March 23, 2005

Using RSS for data integration

Amazon's OpenSearch API demonstrates the power of RSS for process-to-process communication

Last week at the O’Reilly Emerging Technology Conference, Jeff Bezos announced OpenSearch, an API that enables third parties to inject their own live search results into Amazon’s A9.com. I didn’t attend ETech this year, but that cloud had a silver lining: I was able to dive right in and do an OpenSearch implementation.

As fate would have it, I’d just finished a quick hack to reorganize the output of InfoWorld’s Ultraseek search engine. I named my little project “InfoWorld power search” because it delivers a dense page of titles, categorized by story type. When I heard about OpenSearch, I wondered how hard it would be to integrate my new view of InfoWorld search as a “column” in A9. As I soon learned, it’s almost trivial.

Step one was to add an alternate interface that would return results as a lightly modified RSS 2.0 feed. It differs from a vanilla feed only by a couple of A9-specific tags. These are neatly encapsulated in an OpenSearch namespace, and they demonstrate a fact about RSS 2.0 that has been too little known and exploited: It’s extensible.

Step two was to register the service, which I did by describing it by pointing A9 at a document written in an A9-specified XML format.

That’s all there was to it. On my blog, you can find a screenshot of a two-column A9 results page. A9’s own Web search results appear in the left column, InfoWorld’s on the right. If you visit A9.com, you can add InfoWorld to your set of columns. Excellent!

OpenSearch is interesting in lots of ways, but here I want to focus on its use of RSS. A9 doesn’t subscribe to my search-results feed in the way Bloglines or FeedDemon or NetNewsWire would. It doesn’t poll for changes. Instead it sends a request to my site when an A9 user with an active InfoWorld column performs a search. The response packet I send back just happens to be formatted as RSS 2.0, but from A9’s perspective, it could be any XML format.

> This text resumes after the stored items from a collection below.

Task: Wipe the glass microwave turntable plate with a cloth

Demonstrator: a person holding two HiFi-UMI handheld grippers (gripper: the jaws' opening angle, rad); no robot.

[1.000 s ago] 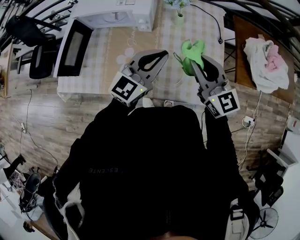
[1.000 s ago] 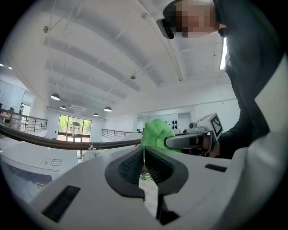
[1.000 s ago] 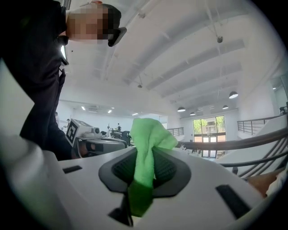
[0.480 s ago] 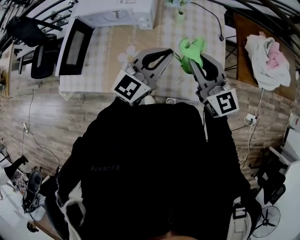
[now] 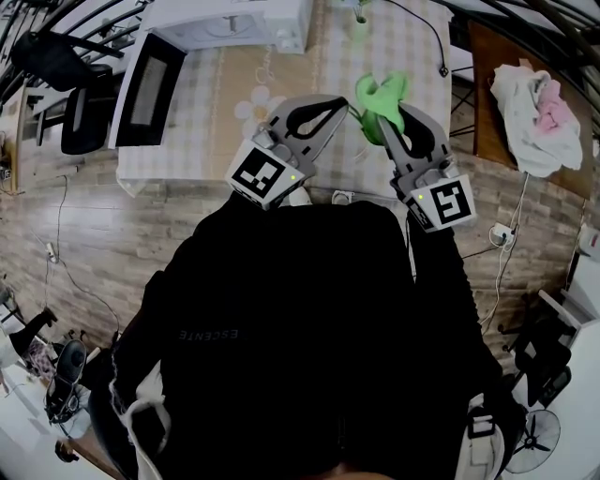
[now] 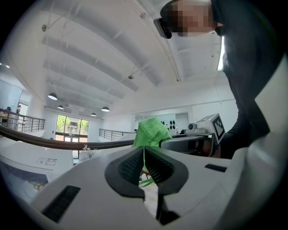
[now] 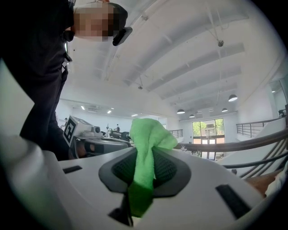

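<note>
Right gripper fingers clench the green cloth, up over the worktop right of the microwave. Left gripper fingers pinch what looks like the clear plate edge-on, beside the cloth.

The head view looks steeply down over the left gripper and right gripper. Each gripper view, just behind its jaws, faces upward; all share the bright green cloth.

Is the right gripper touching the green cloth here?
Touching. The right gripper view shows the green cloth pinched between the jaws of the right gripper, with cloth bunched above the pads and hanging below them.
</note>
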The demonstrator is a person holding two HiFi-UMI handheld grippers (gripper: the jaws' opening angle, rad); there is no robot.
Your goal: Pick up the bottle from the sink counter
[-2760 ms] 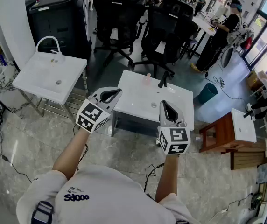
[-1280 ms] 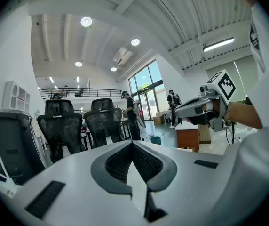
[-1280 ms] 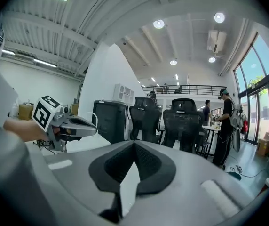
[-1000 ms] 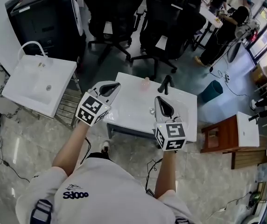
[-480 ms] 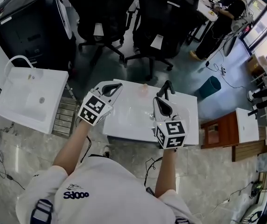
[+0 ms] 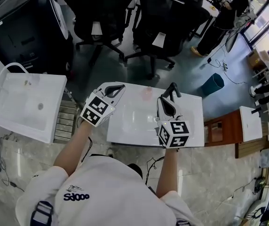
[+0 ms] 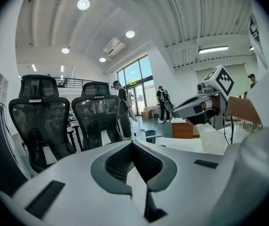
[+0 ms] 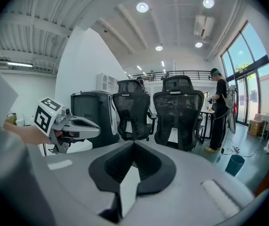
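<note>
Shiny grey stone floor point(image 6: 219, 173) runs under a white sink counter point(image 6: 193, 121) in the middle of a big room. Black office chairs point(image 6: 97, 8) stand behind it, and a second white sink point(image 6: 12, 117) sits off to the left. A small pale pink see-through bottle point(image 6: 147, 93) is near the far edge of the sink counter, just beside the black bent tap point(image 6: 170, 90), on the tap's left side. It is too small to tell if it has a cap. The white left gripper point(image 6: 117, 88) hangs over the near left corner of the counter. The white right gripper point(image 6: 162, 102) hangs over the counter a little in front of the tap. Both have their jaws pressed together with nothing in them, and neither one touches the bottle. So the job looks like it is only at the reaching part. The right gripper seems nearer to the bottle, but the tap is right there, so it is probably best to come in from the front or the left and not bump it. The jaws need to spread wide first. Then one jaw should go on each side of the bottle's middle. The bottle looks light, so a poke could knock it over. Squeeze slowly, then lift straight up, away from the tap.
</note>
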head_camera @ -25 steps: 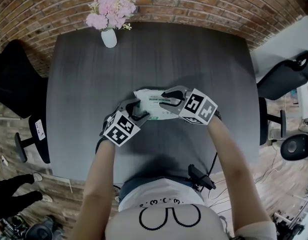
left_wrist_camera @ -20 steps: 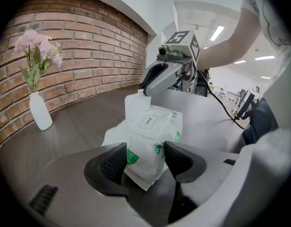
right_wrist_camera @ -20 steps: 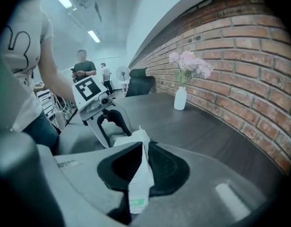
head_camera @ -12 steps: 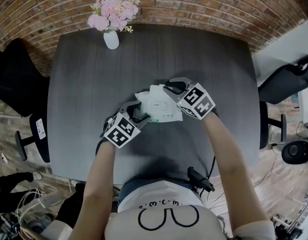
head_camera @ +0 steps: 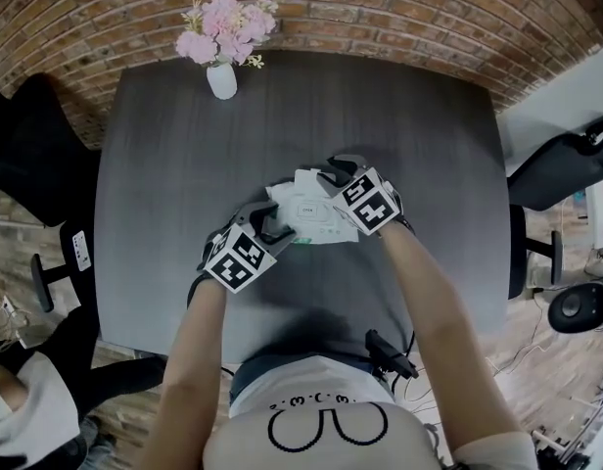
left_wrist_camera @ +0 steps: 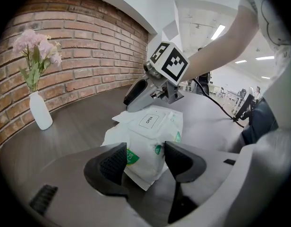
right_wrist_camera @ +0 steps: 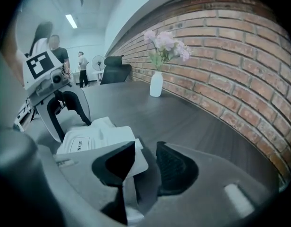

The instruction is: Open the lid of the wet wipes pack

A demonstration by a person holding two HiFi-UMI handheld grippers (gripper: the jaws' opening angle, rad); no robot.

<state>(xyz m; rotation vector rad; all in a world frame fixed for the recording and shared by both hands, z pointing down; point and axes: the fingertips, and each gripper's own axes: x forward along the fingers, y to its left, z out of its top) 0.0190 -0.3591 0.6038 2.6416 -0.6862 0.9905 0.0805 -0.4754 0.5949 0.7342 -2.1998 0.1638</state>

Why RSS 2.0, then? Because it creates network effects that go way beyond the point-to-point relationships between A9 and its search partners. The work I did to export RSS 2.0 search results served double duty. It accomplished the integration with A9, but it also dramatically expanded InfoWorld’s RSS surface area. Now, for the first time, you can subscribe to any InfoWorld search in a feed reader. Want to be notified when the next review of a VoIP product shows up at InfoWorld.com? Run the query, and subscribe to its results.

Most people nowadays use RSS for person-to-person communication. You know the pattern: When a publisher posts a blog item, subscribers are alerted. A growing number of folks are also using RSS for process-to-person communication. Subscribing to searches is the best example of this pattern.

A9’s use of RSS for process-to-process communication represents a third pattern. We’ll be seeing a lot more of it. Not because RSS enables process integration in special ways -- it doesn’t -- but rather because RSS helps us blur the boundaries between human network and process networks.

To be honest, I wasn’t even planning to enable RSS subscription to InfoWorld search. It just came for free. When that happens, it’s a sign that things are deeply right.